General Andrew Jackson
Seventh U.S. President (1829-1837), 1767-1845
During the War of 1812, he won the greatest American victory in the Battle of New Orleans and became known as “The Hero of New Orleans.” Also known as “Old Hickory,” he is equally admired in his home state of Tennessee.
Lola Montez
Actress/Spanish interpretive dancer, circa 1818-1861
The infamous Lola reigned on the New Orleans stage during her annual appearances from 1849 to 1860. Her notorious temper and her propensity to exaggerate the truth made her one of the most talked-about ladies in the salon circle. Scandal often followed on the heels of critical acclaim, and many a suitor found himself in court defending his name and property against Lola’s accusations. Nevertheless, she remained a favorite of the gentry and a darling of the press until her final visit before the start of the Civil War.
Essie Whitman
Dancer, circa 1863-1959
One of the famous Whitman Sisters who carried New Orleans music up the Mississippi and across the
mid-American continent.

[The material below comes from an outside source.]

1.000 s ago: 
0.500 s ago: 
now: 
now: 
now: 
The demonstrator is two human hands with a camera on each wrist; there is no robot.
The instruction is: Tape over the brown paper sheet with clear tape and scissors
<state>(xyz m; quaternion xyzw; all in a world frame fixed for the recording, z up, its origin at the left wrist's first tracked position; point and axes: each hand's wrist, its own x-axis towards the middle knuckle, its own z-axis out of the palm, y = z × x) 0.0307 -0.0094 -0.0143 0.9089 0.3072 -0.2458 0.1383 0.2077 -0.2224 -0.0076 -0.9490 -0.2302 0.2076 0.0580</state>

She employed the young Louis Armstrong for tours of the Theater Owners Booking Association, renamed by the artists “Tough on Black Actors.”
John James Audubon
Ornithologist, artist, and naturalist, 1785-1851
Audubon was born in Saint Domingue (now Haiti) the illegitimate son of a French sea captain and plantation owner and his French mistress. He was raised in Nantes, France. In 1803, at the age of 18, he was sent to Philadelphia. Audubon set off on his epic quest to depict America’s avifauna, with nothing but his gun, artist’s materials, and a young assistant. Floating down the Mississippi, he lived a rugged hand-to-mouth existence in the South. In 1826, he sailed with his partly finished collection to England. His life-sized, highly dramatic bird portraits, along with his embellished descriptions of wilderness life, hit just the right note at the height of the continent’s Romantic era.
Edmond Dede
Composer, violinist, and conductor, 1827-1903
Dede was a free Creole of color whose parents arrived from the French West Indies around 1809. His father was a bandmaster for a militia unit. Dede studied violin with a free black violinist; the Italian director of the St. Charles Theatre orchestra and one of the earliest publishers of music in the city; the French winner of the 1831
Prix de Rome, who conducted the orchestra at the Théâtre d’Orléans; and with
New York-born free black musician Charles Richard Lambert, father of Sidney
and Lucièn Lambert, and a conductor of the Philharmonic Society, which was
the first non-theatrical orchestra in the city and even included some white musicians among its one hundred instrumentalists, an extremely large aggregation for the time. In 1852 Dede’s melody “Mon Pauvre Coeur” appeared.
It is the oldest surviving piece of sheet music by a New Orleans Creole of color. He supplemented his income from music with a day job as a cigar maker. He won an audition in 1857 to attend the Paris Conservatoire de Musique.